» **What you are asked to do**:
In the entries below, find the line with "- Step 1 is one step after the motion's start" and the line with "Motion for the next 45"; give again those lines and every line between them, exactly.

» **Data records**:
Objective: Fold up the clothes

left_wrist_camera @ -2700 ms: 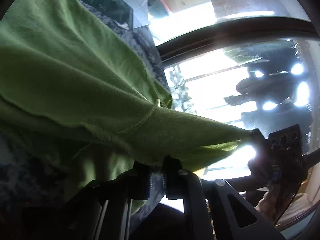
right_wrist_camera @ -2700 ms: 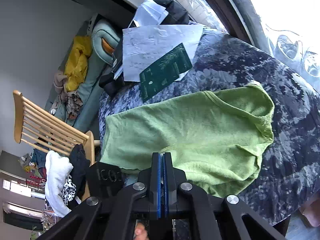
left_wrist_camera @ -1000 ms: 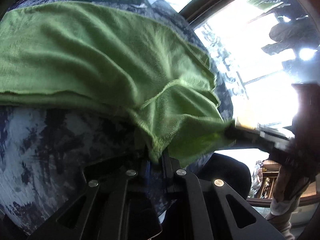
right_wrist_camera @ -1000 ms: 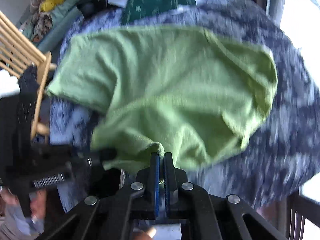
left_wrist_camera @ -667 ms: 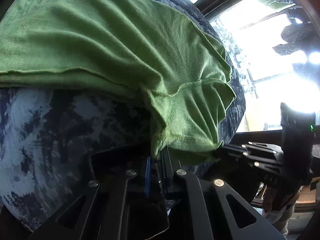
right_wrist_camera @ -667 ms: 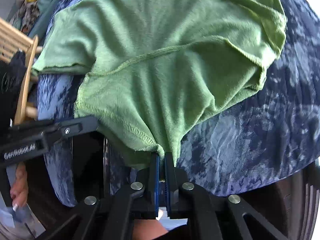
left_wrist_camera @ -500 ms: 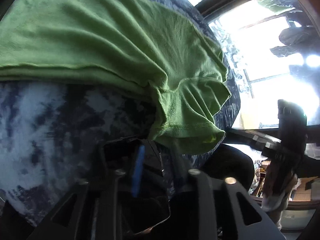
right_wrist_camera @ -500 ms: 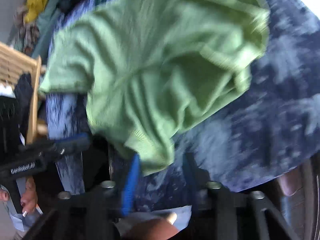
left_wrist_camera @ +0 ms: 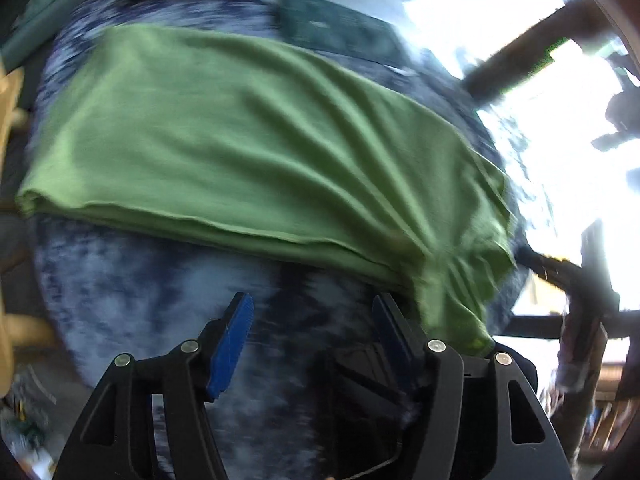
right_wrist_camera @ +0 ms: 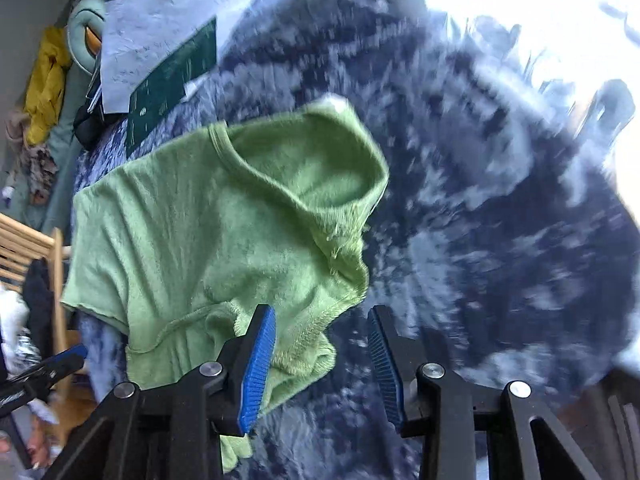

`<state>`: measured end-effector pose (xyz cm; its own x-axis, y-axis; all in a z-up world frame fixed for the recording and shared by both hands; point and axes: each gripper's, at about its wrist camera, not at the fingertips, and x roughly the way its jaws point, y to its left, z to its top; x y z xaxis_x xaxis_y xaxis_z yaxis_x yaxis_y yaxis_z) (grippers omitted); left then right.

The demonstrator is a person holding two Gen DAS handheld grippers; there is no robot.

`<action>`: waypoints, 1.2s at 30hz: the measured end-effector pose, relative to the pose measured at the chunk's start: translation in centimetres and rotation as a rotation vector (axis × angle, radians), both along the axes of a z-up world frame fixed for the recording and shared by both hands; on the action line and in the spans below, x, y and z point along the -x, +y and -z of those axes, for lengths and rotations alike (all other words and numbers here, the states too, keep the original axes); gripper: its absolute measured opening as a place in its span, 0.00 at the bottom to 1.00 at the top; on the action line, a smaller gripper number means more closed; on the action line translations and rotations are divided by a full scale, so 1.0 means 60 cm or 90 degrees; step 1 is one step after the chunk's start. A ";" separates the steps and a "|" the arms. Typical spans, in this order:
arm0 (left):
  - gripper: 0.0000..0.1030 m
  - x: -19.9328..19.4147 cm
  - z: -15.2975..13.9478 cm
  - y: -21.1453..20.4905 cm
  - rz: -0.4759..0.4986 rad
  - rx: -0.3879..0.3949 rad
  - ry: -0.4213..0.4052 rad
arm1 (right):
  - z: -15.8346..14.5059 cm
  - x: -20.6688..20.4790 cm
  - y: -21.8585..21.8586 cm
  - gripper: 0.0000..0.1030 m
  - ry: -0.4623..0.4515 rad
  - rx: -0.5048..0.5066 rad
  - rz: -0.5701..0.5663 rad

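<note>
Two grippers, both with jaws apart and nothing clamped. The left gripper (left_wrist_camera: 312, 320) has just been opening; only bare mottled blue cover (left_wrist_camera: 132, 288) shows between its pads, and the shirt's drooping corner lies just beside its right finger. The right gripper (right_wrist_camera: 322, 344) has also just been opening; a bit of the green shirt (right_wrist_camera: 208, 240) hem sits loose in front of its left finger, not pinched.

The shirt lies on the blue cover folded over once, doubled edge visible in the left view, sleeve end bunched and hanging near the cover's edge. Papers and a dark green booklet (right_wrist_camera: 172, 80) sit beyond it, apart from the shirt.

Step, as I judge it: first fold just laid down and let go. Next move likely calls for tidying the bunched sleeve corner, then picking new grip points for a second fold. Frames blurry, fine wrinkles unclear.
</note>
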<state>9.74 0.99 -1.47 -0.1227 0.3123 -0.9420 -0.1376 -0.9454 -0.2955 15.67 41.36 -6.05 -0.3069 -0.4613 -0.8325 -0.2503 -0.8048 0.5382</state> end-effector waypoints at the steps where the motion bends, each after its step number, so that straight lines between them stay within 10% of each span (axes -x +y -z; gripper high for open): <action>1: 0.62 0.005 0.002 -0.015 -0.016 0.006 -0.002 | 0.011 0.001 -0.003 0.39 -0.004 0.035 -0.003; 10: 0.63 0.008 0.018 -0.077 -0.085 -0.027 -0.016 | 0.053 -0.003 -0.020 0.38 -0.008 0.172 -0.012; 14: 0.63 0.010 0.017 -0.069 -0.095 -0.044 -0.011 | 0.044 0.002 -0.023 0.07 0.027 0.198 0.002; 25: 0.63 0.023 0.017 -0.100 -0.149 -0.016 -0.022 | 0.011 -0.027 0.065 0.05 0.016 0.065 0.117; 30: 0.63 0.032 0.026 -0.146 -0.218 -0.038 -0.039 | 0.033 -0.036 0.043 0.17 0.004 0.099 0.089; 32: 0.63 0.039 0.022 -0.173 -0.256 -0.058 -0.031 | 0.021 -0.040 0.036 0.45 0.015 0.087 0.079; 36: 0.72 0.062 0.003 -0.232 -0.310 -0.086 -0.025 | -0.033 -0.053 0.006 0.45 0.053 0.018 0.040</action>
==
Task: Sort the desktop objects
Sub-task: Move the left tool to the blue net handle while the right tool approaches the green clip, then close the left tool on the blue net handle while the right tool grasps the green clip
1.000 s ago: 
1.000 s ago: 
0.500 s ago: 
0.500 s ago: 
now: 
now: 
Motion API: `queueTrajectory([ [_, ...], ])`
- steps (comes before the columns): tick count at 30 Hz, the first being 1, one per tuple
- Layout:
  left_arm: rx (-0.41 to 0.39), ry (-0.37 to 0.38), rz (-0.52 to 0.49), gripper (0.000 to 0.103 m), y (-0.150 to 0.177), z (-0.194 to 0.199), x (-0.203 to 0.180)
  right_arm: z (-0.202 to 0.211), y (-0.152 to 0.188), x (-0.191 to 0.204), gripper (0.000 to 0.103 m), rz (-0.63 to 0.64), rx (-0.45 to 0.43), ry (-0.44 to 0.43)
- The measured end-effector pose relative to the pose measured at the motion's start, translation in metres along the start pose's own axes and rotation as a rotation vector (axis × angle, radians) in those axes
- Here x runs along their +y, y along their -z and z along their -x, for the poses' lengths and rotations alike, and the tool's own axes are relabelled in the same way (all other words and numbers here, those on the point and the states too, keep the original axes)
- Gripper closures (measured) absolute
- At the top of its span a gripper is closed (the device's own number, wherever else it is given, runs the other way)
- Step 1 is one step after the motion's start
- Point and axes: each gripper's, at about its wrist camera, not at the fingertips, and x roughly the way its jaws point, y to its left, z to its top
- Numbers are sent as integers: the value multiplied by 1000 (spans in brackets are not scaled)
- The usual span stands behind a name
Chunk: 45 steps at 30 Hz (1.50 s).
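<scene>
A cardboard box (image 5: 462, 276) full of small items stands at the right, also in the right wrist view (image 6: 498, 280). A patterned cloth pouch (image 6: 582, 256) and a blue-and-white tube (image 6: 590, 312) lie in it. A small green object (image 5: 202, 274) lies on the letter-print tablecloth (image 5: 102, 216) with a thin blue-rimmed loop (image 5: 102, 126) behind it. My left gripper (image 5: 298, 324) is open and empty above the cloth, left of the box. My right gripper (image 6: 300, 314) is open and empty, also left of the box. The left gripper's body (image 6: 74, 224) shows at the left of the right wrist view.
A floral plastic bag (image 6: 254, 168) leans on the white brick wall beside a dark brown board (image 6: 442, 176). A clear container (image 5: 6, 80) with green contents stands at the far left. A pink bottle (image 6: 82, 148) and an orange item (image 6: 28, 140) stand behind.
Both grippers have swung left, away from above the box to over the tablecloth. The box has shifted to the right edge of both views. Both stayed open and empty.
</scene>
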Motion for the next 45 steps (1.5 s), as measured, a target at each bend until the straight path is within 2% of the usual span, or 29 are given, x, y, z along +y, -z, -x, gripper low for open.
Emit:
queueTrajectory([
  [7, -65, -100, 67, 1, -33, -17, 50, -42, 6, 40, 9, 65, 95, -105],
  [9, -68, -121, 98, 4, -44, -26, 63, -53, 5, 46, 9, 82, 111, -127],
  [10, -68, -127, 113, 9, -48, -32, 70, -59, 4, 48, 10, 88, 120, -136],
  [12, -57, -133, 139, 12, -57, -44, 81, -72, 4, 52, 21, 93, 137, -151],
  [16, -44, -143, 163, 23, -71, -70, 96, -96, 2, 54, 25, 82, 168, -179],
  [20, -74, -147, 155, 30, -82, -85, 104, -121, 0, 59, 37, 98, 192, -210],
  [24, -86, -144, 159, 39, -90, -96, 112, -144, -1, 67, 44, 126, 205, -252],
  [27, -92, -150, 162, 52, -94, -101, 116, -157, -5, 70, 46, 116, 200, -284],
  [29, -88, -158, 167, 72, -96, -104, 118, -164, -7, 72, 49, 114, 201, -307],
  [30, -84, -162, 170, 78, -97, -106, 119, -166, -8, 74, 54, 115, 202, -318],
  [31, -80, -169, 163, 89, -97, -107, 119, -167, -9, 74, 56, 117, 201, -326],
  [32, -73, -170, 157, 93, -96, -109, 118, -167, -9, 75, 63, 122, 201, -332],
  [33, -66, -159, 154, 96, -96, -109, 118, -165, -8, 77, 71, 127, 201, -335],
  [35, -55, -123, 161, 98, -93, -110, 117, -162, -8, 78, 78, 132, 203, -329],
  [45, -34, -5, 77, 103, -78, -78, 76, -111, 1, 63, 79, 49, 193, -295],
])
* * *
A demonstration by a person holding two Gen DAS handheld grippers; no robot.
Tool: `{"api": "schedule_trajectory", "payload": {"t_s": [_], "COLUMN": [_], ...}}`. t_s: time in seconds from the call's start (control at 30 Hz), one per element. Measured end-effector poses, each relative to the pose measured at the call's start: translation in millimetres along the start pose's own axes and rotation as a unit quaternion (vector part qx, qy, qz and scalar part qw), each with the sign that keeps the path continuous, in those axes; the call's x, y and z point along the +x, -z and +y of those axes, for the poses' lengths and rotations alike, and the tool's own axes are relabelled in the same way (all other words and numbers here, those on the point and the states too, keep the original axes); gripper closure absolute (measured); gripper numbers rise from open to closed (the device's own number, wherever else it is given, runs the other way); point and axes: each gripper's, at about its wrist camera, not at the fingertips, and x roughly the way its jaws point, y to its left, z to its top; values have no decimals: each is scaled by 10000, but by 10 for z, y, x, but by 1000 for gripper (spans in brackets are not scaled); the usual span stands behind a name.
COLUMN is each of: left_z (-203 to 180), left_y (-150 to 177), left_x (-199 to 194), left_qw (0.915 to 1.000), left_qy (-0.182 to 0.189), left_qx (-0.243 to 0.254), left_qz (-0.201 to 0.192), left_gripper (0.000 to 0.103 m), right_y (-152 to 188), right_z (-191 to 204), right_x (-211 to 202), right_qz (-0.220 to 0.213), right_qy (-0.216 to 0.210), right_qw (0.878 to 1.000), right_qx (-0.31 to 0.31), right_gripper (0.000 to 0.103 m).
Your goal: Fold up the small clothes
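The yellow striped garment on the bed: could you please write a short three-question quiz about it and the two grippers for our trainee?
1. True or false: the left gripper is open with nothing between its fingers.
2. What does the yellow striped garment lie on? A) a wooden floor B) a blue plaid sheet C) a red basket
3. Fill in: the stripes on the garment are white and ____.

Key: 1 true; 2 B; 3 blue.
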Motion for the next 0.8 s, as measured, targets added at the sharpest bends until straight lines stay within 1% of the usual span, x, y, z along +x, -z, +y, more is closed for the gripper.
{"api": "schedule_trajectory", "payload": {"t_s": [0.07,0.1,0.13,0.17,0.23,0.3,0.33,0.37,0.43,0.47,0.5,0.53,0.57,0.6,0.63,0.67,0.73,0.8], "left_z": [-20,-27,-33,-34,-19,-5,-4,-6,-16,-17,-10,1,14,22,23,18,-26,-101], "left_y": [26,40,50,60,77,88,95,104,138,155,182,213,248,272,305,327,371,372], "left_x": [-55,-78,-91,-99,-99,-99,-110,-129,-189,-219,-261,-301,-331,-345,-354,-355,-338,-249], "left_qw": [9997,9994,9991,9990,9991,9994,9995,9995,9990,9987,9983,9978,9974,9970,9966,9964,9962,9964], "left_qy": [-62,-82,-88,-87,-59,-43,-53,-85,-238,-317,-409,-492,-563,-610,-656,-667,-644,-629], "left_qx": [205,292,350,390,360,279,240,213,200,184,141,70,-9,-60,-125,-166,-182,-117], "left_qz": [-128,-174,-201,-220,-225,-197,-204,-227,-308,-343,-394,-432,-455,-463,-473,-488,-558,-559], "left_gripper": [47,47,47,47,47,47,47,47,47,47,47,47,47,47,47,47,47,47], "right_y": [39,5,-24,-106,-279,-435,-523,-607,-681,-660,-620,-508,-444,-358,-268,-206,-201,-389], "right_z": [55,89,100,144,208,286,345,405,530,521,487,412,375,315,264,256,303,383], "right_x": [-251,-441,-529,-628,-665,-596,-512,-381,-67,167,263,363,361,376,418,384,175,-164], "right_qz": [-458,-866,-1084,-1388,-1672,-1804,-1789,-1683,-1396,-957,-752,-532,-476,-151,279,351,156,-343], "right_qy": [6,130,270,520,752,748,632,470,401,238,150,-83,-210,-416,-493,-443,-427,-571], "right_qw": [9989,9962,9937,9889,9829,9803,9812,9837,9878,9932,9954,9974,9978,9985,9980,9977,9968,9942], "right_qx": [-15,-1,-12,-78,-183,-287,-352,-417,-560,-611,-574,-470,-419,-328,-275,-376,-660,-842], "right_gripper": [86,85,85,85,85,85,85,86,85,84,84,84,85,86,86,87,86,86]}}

» **Result**:
- Step 1 is one step after the motion's start
- Point and axes: each gripper's, at about its wrist camera, not at the fingertips, and x roughly the way its jaws point, y to its left, z to its top
- Numbers are sent as integers: the value multiplied by 1000 (spans in brackets are not scaled)
- The usual span stands behind a name
Chunk: 45 steps at 30 Hz (1.50 s).
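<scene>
A cardboard box (image 5: 462, 276) full of small items stands at the right, also in the right wrist view (image 6: 498, 280). A patterned cloth pouch (image 6: 582, 256) and a blue-and-white tube (image 6: 590, 312) lie in it. A small green object (image 5: 202, 274) lies on the letter-print tablecloth (image 5: 102, 216) with a thin blue-rimmed loop (image 5: 102, 126) behind it. My left gripper (image 5: 298, 324) is open and empty above the cloth, left of the box. My right gripper (image 6: 300, 314) is open and empty, also left of the box. The left gripper's body (image 6: 74, 224) shows at the left of the right wrist view.
A floral plastic bag (image 6: 254, 168) leans on the white brick wall beside a dark brown board (image 6: 442, 176). A clear container (image 5: 6, 80) with green contents stands at the far left. A pink bottle (image 6: 82, 148) and an orange item (image 6: 28, 140) stand behind.
Both grippers have swung left, away from above the box to over the tablecloth. The box has shifted to the right edge of both views. Both stayed open and empty.
</scene>
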Motion for the next 45 steps (1.5 s), as measured, a target at each bend until the straight path is within 2% of the usual span, or 29 are given, x, y, z along +y, -z, -x, gripper low for open.

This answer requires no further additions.